2. the usage of fingerprints is highly skewed, certain fingerprints are more likely than others.
3. A small set of common fingerprints gets a short code word.

Assign code words to chunks below a entropy threshold:

E.g., around 0.3% of the chunks Need to maintain (in-memory) reverse index`

The statistical model relies on a fingerprint's usage without looking at its context. (e.g., previous fingerprints in the data stream)

use fingerprint entropy to measure the length of code word.

Issue the entropy of each chunk is not known in advance and can only be estimated after some data has been written.

only assign code words after one or more backups. (The first fingerprints have to be stored unmodified) This paper assumes it is effectively possible to estimate the overall probability of a chunk. (garbage collection)

• Method 4: Statistical Prediction Compression For each chunk

1. Determine most-likely following fingerprint

Based on order-1 statistic Data structure for order-1 too large at scale

2. Select as prediction fingerprints
3. Replace correct prediction by 1 byte code

Using estimation of most-frequent following fingerprints

This paper mentions it uses the Misra-Gries Algorithms to approximate the detection of frequent fingerprint pairs.
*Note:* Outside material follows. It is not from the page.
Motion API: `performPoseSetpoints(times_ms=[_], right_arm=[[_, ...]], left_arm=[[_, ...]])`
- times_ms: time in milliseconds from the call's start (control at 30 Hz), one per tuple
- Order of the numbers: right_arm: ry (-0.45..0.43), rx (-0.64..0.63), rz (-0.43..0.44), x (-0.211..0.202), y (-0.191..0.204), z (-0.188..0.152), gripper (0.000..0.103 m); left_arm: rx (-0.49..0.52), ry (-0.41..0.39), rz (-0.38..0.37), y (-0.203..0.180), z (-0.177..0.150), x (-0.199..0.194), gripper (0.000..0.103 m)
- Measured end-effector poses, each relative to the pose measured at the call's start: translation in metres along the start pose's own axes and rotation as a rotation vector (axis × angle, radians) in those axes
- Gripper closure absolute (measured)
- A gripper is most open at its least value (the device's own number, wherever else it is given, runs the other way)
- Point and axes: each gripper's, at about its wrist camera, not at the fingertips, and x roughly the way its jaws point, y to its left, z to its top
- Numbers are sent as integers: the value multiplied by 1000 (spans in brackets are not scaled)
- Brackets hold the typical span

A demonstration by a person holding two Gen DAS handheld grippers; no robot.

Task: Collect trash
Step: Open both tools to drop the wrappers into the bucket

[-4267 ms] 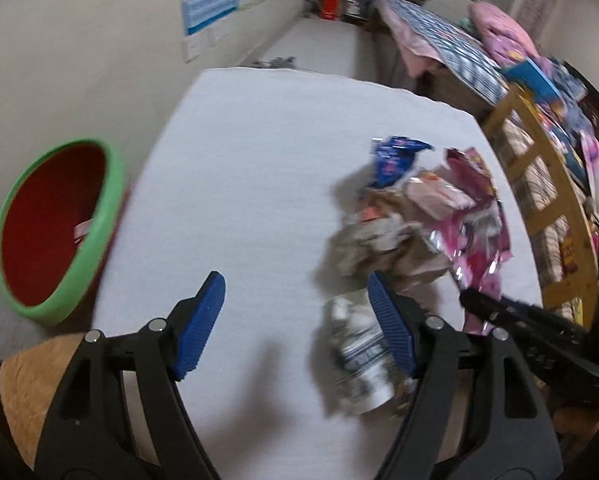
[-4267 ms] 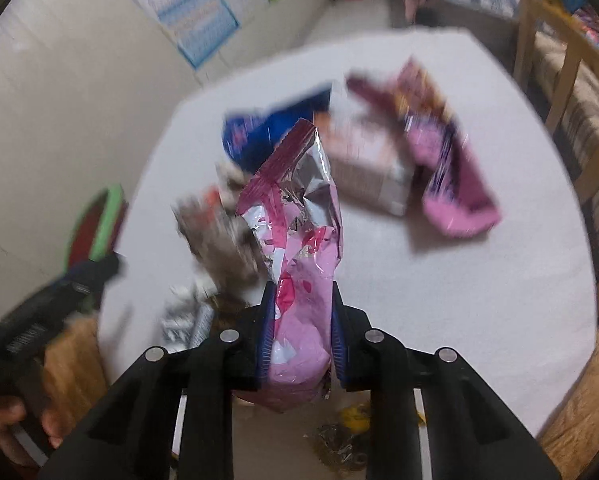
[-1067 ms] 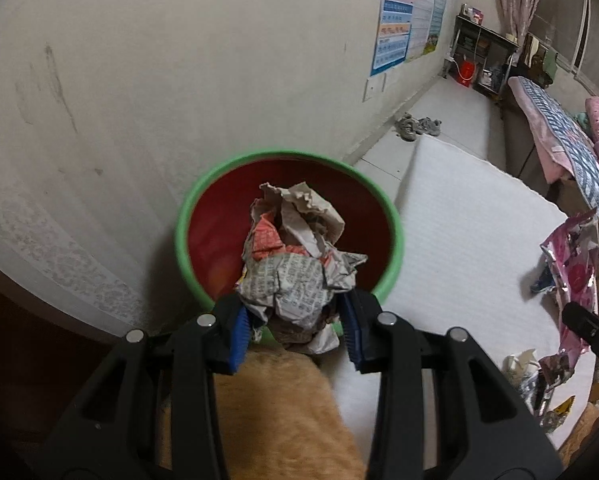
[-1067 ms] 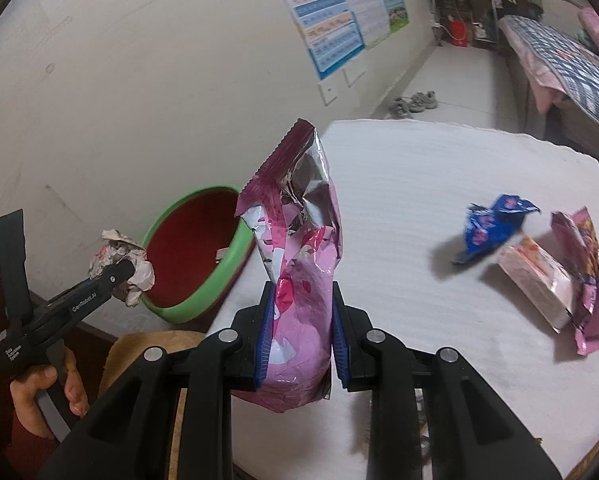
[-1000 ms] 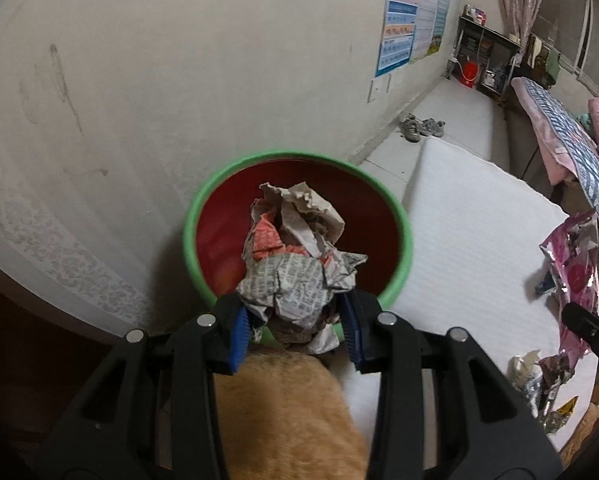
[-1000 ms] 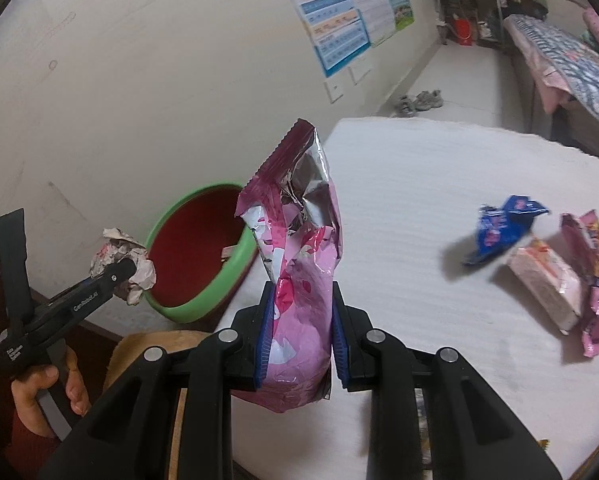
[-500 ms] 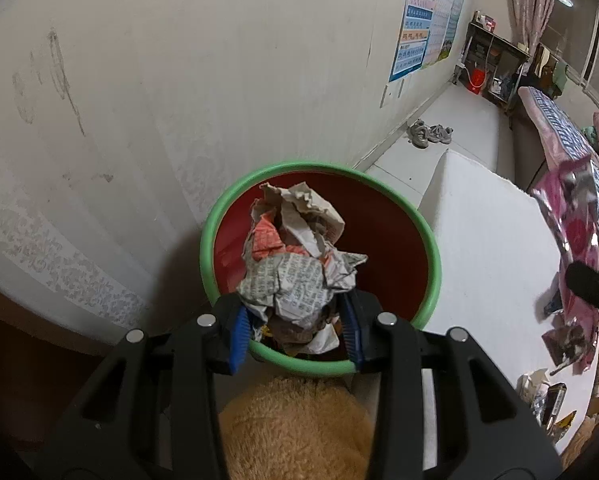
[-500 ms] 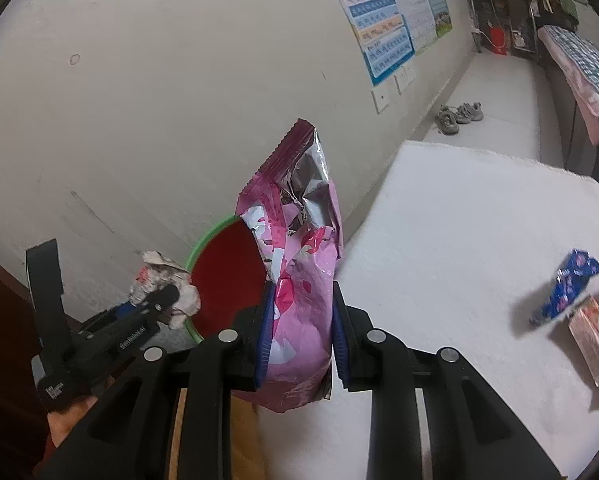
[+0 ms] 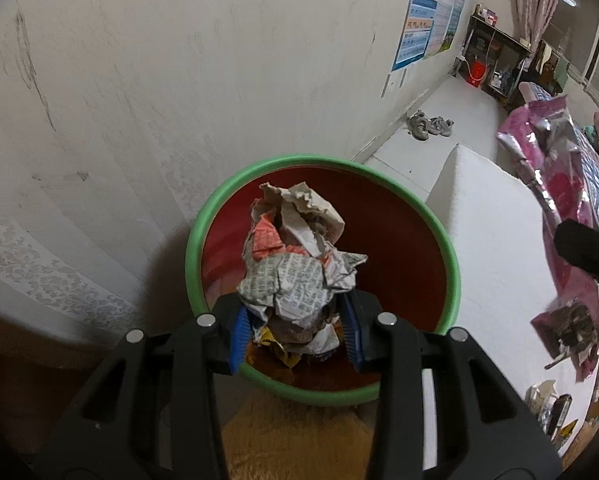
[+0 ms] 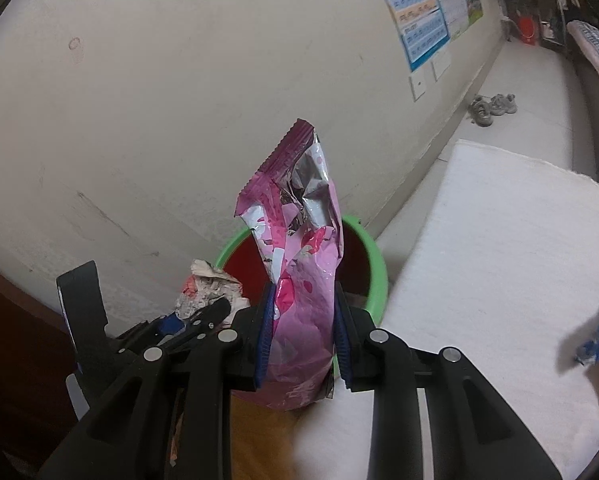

Implementation and Evaluation

Evaluation: Trace-based simulation of weekly full backup, three datasets

Compression Ratio: Pages-Based and Statistical Prediction Combined compression ratio: four methods

2. Strength (Contributions of the paper)

1. This paper proposes some new compression approaches for file recipes. And the combination approaches can shrinks file recipes by more than $90\%$

3. Weakness (Limitations of the paper)

1. The writing of this paper is not very clear, I cannot fully understand the last two methods easily.
2. In the statistical dictionary compression, it mentions its method is similar to Huffman coding. However, in order to implement this method to billions of chunks, it needs to relax to non-optimal.
3. For non-backup systems, file recipe overheah and compression may not be important.

4. Future Works

1. In this paper, it mentions how to estimate the overall probability of a chunk.

It says the number of references to a chunk (usage count) is often collected for garbage collection purpose. This can make usage count be calculated easily.

2. The redundant data found by the deduplication process is usually clustered together and forms larger sequences of redundant and unique chunks.
3. Some compression approaches in this paper can also be deployed to save the space of metadata in deduplication system.